AIM OF THE TASK >> A single number is the whole answer: the tally of lines in the data below that include the word "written".

Records from a dataset:
========

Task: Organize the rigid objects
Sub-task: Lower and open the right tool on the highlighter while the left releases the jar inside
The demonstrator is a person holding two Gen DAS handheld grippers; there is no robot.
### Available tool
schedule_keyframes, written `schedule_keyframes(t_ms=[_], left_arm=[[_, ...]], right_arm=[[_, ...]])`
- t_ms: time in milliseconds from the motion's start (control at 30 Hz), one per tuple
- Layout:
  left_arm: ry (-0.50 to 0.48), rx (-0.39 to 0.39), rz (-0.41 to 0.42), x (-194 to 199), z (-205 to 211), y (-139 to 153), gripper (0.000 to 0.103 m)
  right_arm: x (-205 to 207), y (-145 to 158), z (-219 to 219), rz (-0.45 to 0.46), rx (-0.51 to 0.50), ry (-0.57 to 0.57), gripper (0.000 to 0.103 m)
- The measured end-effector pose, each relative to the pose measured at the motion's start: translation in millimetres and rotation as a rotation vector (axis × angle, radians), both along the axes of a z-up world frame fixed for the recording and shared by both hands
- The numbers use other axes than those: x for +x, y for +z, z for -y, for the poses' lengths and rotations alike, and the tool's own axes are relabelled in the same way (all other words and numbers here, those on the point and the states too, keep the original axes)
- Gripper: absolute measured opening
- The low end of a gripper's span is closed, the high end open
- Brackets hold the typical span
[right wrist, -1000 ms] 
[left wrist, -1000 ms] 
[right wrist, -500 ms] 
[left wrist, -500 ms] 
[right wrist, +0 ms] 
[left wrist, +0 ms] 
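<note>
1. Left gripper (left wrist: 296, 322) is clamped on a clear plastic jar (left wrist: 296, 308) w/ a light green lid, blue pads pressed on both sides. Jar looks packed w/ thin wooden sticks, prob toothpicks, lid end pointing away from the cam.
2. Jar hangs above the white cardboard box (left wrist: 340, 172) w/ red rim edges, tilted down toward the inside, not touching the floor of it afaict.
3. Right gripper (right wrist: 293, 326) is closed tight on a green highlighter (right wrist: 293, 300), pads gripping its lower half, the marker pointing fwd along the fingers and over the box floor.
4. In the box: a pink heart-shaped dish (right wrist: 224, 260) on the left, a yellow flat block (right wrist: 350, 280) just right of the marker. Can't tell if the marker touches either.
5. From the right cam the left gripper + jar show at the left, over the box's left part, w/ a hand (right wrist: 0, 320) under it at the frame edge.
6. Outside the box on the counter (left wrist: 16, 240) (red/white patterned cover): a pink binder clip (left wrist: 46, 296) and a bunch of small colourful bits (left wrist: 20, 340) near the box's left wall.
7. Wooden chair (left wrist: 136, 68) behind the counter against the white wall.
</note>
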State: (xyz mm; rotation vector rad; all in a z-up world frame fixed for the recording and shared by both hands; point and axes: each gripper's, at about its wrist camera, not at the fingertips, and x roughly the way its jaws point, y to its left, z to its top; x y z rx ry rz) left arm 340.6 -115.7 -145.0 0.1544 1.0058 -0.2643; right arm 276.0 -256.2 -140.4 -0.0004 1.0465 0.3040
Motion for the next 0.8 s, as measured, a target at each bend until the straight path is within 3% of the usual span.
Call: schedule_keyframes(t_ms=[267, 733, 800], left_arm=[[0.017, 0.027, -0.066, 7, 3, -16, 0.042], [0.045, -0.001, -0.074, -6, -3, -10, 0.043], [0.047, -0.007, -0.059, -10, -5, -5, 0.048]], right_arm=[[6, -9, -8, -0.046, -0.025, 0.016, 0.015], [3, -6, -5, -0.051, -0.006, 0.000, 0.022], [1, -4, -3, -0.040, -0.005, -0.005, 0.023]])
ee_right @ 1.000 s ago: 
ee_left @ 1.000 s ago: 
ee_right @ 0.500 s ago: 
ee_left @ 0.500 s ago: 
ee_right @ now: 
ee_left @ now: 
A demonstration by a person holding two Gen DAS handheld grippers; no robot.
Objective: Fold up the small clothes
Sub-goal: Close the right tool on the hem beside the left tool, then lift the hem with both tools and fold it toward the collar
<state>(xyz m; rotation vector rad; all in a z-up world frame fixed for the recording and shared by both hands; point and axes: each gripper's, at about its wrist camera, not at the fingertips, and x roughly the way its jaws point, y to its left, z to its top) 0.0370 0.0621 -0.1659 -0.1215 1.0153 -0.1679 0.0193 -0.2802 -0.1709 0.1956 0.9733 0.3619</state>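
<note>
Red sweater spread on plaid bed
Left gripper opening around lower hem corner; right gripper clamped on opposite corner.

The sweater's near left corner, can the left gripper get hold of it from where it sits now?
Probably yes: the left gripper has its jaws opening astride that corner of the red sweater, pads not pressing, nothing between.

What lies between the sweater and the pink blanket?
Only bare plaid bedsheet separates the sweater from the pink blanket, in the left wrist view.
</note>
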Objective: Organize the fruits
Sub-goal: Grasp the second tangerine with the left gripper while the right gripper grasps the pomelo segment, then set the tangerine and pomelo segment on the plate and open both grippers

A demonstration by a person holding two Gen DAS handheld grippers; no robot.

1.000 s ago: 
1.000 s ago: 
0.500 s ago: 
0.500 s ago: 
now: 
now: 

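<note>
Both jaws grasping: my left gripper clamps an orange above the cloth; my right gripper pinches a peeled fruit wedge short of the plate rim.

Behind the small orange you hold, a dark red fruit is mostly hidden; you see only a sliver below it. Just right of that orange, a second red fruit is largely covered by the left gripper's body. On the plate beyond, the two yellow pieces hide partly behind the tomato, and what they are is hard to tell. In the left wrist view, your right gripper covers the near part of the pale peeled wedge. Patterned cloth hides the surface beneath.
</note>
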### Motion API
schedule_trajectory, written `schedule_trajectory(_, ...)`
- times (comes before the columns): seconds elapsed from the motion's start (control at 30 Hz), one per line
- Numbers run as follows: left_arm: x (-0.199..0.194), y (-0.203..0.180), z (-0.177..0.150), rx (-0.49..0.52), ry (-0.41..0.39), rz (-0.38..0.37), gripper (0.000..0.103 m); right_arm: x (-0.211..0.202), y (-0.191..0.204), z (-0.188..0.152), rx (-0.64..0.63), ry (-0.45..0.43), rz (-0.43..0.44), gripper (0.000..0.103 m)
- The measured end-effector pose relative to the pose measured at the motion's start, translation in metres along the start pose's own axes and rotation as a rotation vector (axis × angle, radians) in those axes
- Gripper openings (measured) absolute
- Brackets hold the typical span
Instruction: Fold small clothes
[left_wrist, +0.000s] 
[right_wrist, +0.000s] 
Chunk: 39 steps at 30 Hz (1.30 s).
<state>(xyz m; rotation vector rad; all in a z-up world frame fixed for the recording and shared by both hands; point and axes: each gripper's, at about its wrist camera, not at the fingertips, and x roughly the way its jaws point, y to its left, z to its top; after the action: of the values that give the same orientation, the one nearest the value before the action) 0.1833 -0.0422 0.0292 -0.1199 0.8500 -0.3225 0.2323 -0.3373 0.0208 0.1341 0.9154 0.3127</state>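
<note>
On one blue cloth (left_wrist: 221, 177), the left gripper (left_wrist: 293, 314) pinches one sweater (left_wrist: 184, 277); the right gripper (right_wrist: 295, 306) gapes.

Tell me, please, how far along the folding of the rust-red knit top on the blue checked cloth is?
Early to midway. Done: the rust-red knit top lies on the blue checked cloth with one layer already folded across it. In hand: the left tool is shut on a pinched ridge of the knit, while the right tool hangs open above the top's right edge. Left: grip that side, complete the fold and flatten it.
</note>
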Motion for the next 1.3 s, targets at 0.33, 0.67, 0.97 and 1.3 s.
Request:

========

ANSWER AREA >> 2